A neresi, z nerede tanımadan okuyorsun. Ters tutmuşsun kitabı. Baban söylüyor. O da gülüyor. Çok öfkeleniyorsun. Ağlayarak, “Dalga geçmeyin, okuyorum işte!” diyorsun. Daha da gülüyorlar. Kar abartıyor. Tipi oluyor. Hangi harfle hangi harfi birbirine vurmak lazım acaba bu durumu anlatmak için, diye içinden geçiriyorsun. Baban “Tipiye çevirdi, inşallah yolda kalmayız,” diyor o esnada. Kitabı (ters mers umursamadan) elinde tutmaya ve bildiğin gibi okumaya devam ediyorsun.

Yolda kalıyorsunuz.
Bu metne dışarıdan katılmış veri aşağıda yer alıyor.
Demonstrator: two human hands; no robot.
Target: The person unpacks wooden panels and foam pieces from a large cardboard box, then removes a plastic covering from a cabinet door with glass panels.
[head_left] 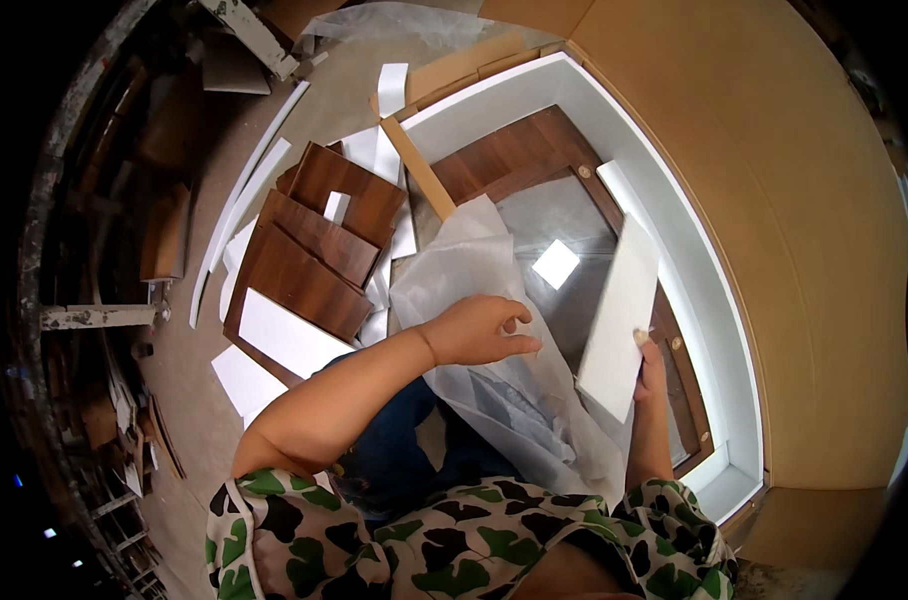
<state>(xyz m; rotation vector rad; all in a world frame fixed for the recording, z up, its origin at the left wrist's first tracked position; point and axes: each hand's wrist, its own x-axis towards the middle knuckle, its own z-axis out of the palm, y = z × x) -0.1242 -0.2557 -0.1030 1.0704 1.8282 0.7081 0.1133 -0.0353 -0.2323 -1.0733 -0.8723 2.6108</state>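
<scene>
Between my right fingers [641,340] a flat white rectangular panel [619,320] stands tilted, pinched at its lower edge. My left hand [477,330] curls on crinkled translucent wrapping paper [494,385], over the brown wooden door [534,160].

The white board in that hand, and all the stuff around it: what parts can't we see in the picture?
- Head view: the right hand is mostly hidden behind the white board; only fingertips show.
- Head view: the thin wrapping sheet under the left hand covers part of the glass door panel.
- Head view: the shelves at the left edge are dark, bent and too small to read.
</scene>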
Tipi, çığa dönüşmüş yükseklerde. Pamuğa benzeyen kar can alan da bir şeymiş meğer. Kitap elinde. Araba gitmiyor. İnmeni istiyor birileri, artık daha kalabalık dışarısı. İnmiyorsun. “Okuyorum ben, siz gidin!”

Zorla indiriyorlar seni. Sıcak bir arabadasınız. Daha büyük bir araba. Kitabını almamışlar, sizin arabada kalmış. Bir şeyi bir şeyle çarptırma hayalin elinden alınmış gibi hissediyor ve çok öfkeleniyorsun. İçinden, belki o sarı arabayla siyah araba gibi çarpışırız diye geçiriyorsun. Sonra çok utanıyorsun böyle hissettiğin için. A ve z harflerini hayal ediyorsun gene. Birbirlerine çarpmalarını ve az kelimesini oluşturmasını.
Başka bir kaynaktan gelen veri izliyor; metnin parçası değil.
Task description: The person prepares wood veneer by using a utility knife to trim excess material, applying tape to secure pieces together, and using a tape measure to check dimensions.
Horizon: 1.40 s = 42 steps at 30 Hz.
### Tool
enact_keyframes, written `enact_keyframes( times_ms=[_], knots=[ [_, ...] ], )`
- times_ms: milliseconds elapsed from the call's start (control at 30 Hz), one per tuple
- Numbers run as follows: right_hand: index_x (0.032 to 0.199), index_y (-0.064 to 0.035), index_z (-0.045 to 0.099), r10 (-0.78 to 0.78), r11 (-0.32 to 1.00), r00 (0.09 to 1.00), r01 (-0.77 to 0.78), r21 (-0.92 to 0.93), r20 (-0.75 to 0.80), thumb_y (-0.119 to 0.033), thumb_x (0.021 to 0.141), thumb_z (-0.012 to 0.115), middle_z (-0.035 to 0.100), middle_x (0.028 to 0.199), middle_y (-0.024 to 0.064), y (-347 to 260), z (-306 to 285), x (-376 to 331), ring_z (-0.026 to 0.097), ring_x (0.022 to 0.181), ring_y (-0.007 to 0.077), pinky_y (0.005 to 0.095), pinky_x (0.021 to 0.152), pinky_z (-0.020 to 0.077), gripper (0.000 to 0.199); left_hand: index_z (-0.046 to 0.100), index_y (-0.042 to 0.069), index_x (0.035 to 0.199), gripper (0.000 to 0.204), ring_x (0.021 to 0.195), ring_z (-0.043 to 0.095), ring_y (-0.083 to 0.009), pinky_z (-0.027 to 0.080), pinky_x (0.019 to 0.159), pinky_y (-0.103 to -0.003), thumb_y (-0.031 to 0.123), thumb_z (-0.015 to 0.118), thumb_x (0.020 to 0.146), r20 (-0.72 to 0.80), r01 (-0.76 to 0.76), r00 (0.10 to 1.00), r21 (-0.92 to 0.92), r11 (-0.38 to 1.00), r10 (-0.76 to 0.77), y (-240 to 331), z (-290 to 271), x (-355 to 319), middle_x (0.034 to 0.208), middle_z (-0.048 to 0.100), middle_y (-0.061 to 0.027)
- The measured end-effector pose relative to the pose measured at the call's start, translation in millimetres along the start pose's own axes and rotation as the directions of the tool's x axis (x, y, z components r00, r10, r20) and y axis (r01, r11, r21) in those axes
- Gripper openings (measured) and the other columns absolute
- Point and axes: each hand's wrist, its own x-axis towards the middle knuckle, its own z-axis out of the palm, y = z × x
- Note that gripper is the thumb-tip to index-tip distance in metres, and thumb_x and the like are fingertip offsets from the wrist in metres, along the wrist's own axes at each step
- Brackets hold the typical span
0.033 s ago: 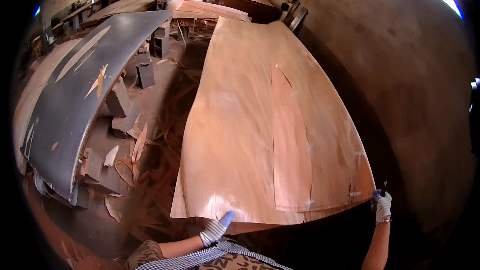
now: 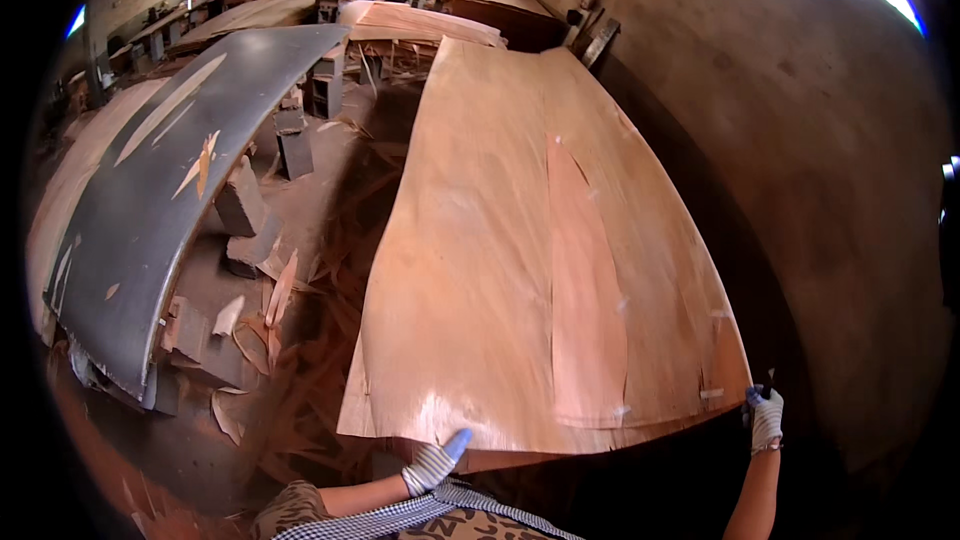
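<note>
A large, thin sheet of wood veneer (image 2: pixel 470 240) stretches away in front of me on top of a stack. A pinker, tapered strip of veneer (image 2: pixel 585 290) lies along its right half, with small pale tape pieces near it. At the near edge, my left hand (image 2: pixel 432 465), in a striped glove with blue fingertips, grips the sheet with the thumb on top; its other fingers are hidden beneath. My right hand (image 2: pixel 766 418), gloved alike, is closed at the near right corner of the sheet. A small dark pointed tool (image 2: pixel 768 386) sticks up from it.
To the left, a dark grey panel (image 2: pixel 190 170) rests on concrete blocks (image 2: pixel 240 200). Veneer scraps (image 2: pixel 280 295) litter the floor between. A bare wall (image 2: pixel 780 120) runs along the right. More veneer stacks (image 2: pixel 420 20) and people stand at the back.
The picture has shifted very slightly. Both hands keep their places on the veneer sheet.
</note>
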Motion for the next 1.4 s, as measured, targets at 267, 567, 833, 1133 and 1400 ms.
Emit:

Okumayı öğrendiğin ilk gün annene “Bana a’yı öğret,” diyorsun. “Alfabenin ilk harfi o zaten,” diyor gülerek. Dışarıda güneş var. A harfini öğreniyorsun. B ile çarptırıyorsun. Ab oluyor. Meğer su.
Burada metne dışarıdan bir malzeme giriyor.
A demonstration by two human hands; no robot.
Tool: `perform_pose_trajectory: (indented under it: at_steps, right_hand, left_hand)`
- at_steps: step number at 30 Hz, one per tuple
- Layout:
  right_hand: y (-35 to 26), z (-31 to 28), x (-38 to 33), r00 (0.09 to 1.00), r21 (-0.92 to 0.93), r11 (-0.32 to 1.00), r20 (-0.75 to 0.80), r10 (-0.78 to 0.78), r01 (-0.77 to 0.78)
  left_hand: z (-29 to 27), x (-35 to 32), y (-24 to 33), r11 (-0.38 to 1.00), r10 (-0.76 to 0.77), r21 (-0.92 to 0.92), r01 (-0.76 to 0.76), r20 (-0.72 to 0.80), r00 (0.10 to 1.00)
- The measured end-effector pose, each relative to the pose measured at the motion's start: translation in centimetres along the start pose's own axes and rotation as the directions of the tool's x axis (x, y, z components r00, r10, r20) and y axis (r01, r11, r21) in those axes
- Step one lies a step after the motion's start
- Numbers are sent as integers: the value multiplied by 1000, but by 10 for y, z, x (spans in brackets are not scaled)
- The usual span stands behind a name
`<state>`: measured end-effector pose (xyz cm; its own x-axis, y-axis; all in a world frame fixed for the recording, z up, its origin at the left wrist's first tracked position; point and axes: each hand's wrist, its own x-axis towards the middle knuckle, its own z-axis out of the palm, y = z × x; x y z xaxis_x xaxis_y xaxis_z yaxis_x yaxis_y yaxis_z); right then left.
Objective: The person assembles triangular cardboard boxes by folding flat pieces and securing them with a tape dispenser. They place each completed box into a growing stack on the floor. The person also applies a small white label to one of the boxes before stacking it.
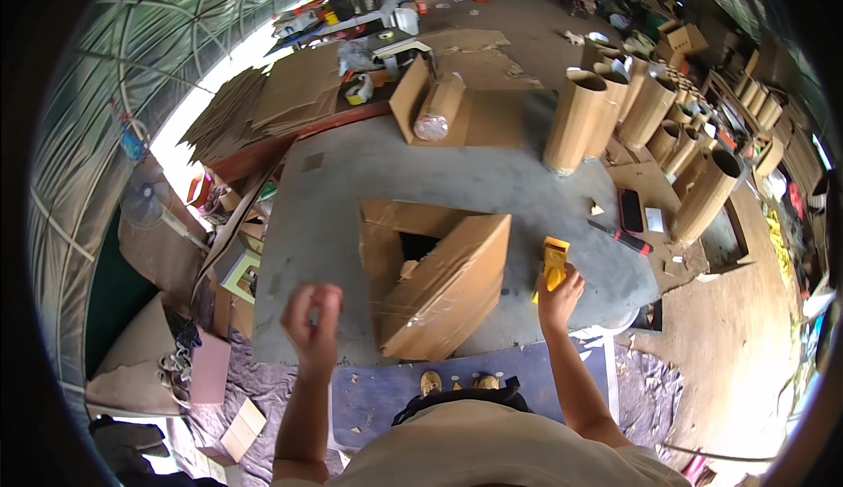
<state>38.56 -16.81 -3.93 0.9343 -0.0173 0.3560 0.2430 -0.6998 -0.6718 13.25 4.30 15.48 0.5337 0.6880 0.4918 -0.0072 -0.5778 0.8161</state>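
Observation:
On the grey tabletop stands a brown cardboard box (450, 294), tilted, with a dark opening and shiny clear tape along its near side. My left hand (313, 316) is raised left of the box, apart from it. Its fingers are curled in and slightly blurred, and I see nothing in them. To the right of the box, my right hand (562, 296) is closed round a yellow hand tool (555, 257). Only the tool's upper part shows beyond my fingers, so its exact kind is unclear. A red-and-black knife (623, 238) lies further right.
Tall cardboard tubes (575, 122) stand at the table's right back, another tube (709, 193) nearer. A phone (630, 210) lies beside the knife. At the back, a wrapped roll (439, 108) rests on folded cardboard (496, 118). Flat cardboard sheets (294, 92) are stacked beyond; a fan (147, 202) is left.

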Motion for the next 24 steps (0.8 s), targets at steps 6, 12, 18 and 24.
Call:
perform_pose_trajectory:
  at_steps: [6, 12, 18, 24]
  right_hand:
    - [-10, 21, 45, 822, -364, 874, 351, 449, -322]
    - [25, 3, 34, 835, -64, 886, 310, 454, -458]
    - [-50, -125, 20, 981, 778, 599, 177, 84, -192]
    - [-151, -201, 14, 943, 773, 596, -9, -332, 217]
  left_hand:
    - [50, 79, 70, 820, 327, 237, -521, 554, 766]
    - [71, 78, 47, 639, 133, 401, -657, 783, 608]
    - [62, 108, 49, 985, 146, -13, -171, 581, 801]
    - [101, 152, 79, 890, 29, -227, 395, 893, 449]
Cemil Horo Memê Alan’ı söylüyor sonra. Onun da kıraat olduğunu anlıyorsun. Az anlıyorsun ama anlıyorsun.


Mehmet Said Aydın Kimdir?

1983 Diyarbakır. Kızıltepeli. Türk Dili ve Edebiyatı okudu. Üç şiir kitabı var: “Kusurlu Bahçe” (2011), “Sokağın Zoru” (2013), “Lokman Kasidesi” (2019). “Kusurlu Bahçe” Fransızcaya tercüme edildi (2017). “Dedemin Definesi” (2018) isimli otobiyografik anlatısı üç dilli yayımlandı (Türkçe, Kürtçe, Ermenice). Türkçeden Kürtçeye iki kitap çevirdi. BirGün ve Evrensel Pazar’da “Pervaz” köşesini yazdı, Nor Radyo’da “Hênik”, Açık Radyo’da “Zîn”, Hayat TV’de “Keçiyolu” programlarını yaptı. Editörlük yapıyor.